Весь вопрос заключался теперь в том, чтобы узнать, куда делись два таких опасных врага, как дон Эстебан и Диас; именно с этой целью апачи и проникли в лагерь.
— Мы явились сюда с предложениями мира, которые должны одинаково радовать как белых, так и краснокожих, — начал Черная Птица, — но наше сердце переполнено грустью, так как белые встречают красных братьев не так, как подобает. Вестники мира привыкли к почетному приему в палатке предводителя, — при этом индеец указал рукой на шатер дона Эстебана, — а белые оставляют их на произвол жгучих лучей солнца! Великий вождь хочет говорить с холма, чтобы слова его проникли в уши всех его слушателей!

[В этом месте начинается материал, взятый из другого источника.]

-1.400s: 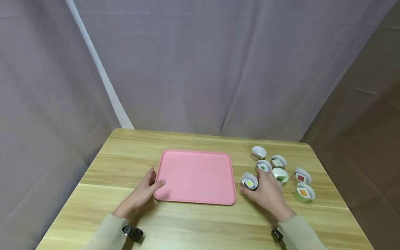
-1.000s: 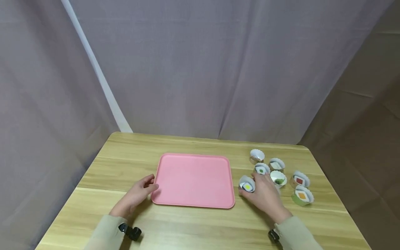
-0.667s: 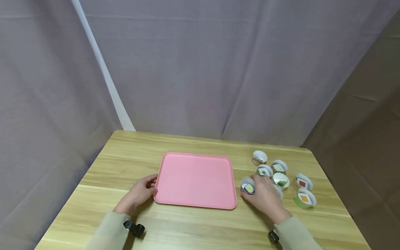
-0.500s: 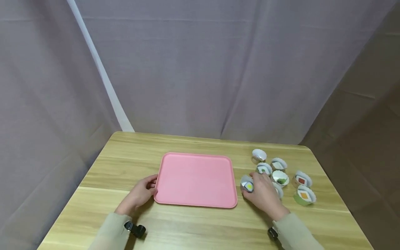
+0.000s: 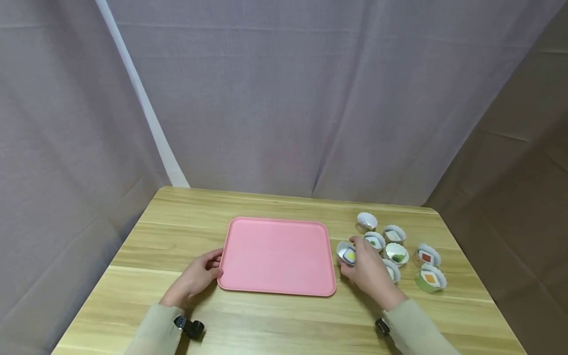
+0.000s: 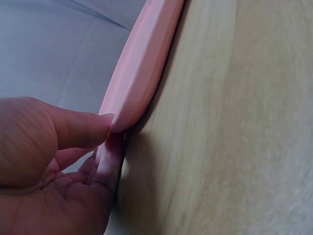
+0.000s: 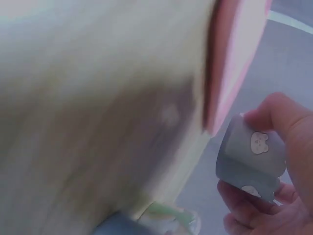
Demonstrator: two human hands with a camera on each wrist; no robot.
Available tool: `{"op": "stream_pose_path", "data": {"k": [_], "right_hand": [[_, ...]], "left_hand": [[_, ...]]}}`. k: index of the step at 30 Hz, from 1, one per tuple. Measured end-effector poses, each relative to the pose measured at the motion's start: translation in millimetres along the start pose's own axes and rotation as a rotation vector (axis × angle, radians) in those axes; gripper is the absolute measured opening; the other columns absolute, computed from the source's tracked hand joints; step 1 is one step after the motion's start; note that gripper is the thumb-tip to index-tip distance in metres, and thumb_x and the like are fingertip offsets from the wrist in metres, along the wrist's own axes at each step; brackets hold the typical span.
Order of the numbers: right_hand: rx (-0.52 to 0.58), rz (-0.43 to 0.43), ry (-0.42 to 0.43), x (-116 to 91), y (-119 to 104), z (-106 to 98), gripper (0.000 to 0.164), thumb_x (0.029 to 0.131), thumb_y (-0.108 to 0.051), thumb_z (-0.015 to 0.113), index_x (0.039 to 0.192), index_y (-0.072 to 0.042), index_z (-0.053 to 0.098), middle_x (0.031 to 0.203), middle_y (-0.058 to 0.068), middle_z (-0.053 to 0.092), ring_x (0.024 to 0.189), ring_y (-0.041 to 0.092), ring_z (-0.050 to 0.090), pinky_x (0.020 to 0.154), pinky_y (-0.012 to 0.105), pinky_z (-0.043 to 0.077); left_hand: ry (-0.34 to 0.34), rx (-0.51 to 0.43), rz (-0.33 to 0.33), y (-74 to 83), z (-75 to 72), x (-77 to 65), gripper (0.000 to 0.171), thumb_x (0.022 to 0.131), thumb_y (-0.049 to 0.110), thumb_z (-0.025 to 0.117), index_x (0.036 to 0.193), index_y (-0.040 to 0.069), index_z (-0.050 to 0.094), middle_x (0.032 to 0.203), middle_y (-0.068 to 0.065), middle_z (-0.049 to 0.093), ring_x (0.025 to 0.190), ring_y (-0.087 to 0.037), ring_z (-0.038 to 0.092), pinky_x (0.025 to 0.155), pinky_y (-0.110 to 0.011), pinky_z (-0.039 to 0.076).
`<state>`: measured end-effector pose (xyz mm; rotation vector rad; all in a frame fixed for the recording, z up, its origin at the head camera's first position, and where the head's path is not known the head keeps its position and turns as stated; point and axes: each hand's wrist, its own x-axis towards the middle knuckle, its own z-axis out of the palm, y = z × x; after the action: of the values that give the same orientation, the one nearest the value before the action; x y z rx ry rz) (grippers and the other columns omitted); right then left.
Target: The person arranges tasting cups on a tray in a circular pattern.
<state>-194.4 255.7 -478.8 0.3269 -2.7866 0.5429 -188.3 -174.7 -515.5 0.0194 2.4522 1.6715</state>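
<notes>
My left hand [image 5: 196, 277] pinches the near-left rim of the flat pink tray [image 5: 277, 256]. In the left wrist view its thumb [image 6: 83, 128] lies at the corner of the tray rim [image 6: 139, 73], with fingers beneath. To the tray's right, my right hand [image 5: 372, 272] holds a scalloped paper baking cup [image 5: 342, 249] between thumb and fingers. Inside this cup is a white piece with a yellow centre. The right wrist view shows the cup's blue-grey side [image 7: 239, 149] with bear faces, held up off the wooden table.
Several similar cups stand right of the tray: an orange-centred one [image 5: 430, 279], a red-centred one [image 5: 427, 257], a green-filled one [image 5: 396, 254] and a white one [image 5: 367, 220] at the back. A cup [image 5: 391, 270] sits partly behind my right hand. Grey curtains [image 5: 266, 98] border the table.
My right hand has lifted the yellow-centred cup and moved it slightly up and left towards the tray. My left thumb has drawn back from over the tray to its rim.
</notes>
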Motion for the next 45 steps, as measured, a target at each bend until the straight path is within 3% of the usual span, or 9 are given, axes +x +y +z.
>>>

Краснокожий дипломат ловко подошел к своей цели, застав Гомеса врасплох; тот до того растерялся в первую минуту, что не знал, на что решиться, и, боясь вызвать неудовольствие индейцев, поспешил проводить их в пустую палатку дона Эстебана. Несмотря на всю опасность взятой им на себя роли, Черная Птица уселся с полнейшим хладнокровием, искусно сохраняя маску прямодушия и доброжелательности.
Гомес приподнял полог входа в палатку и прикрепил его так, чтобы он не скрывал внутренность палатки от собравшихся снаружи мексиканцев, затем уселся против индейцев, стараясь казаться возможно спокойнее. Апачи продолжали хранить молчание, а потому мексиканец счел своей обязанностью начать переговоры.
— Я жду слов мира! — сказал он с большим достоинством, чем при начале переговоров с индейцами. — Уши вождя открыты!
Несчастный Гомес внутренне поздравлял себя с таким удачным вступлением, находя его совершенно в индейском вкусе; но Черная Птица не замедлил разочаровать его. Подняв медленно голову, с выражением оскорбления на лице, он устремил на сидевшего перед ним Гомеса такой сверкающий взор, что тот побледнел; затем вождь заговорил, и голос его звучал грозно, как раскаты отдаленного грома.
— Я вижу здесь только одного вождя. — И он указал пальцем на свою обнаженную грудь. — Где предводитель белых? Его я не вижу!
При этом презрительном ответе Гомес совершенно растерялся, чувствуя, что его ложь открыта; а пока он собирался с мыслями, чтобы дать достойный ответ, Черная Птица добавил:
— Зачем стараться обмануть доверие великого воина?
— Гомес никогда не обманывает, — пролепетал мексиканец, — я уже сказал, что я — единственный начальник отряда!
Тут в разговор по знаку Черной Птицы вмешался Антилопа.
— Мой белый брат говорит, что здесь нет другого предводителя; значит, он — хозяин этой палатки?
— Да, я! — ответил мексиканец.
— Это ложь! — воскликнул Черная Птица. — Не подобает такому великому вождю, как я, выслушивать ее дважды!
Между тем Антилопа продолжал разыгрывать роль примиряющего посредника и потому снова вмешался в разговор; он удержал на месте Черную Птицу, который вскочил, как бы желая положить конец переговорам, и затем обратился к мексиканцу.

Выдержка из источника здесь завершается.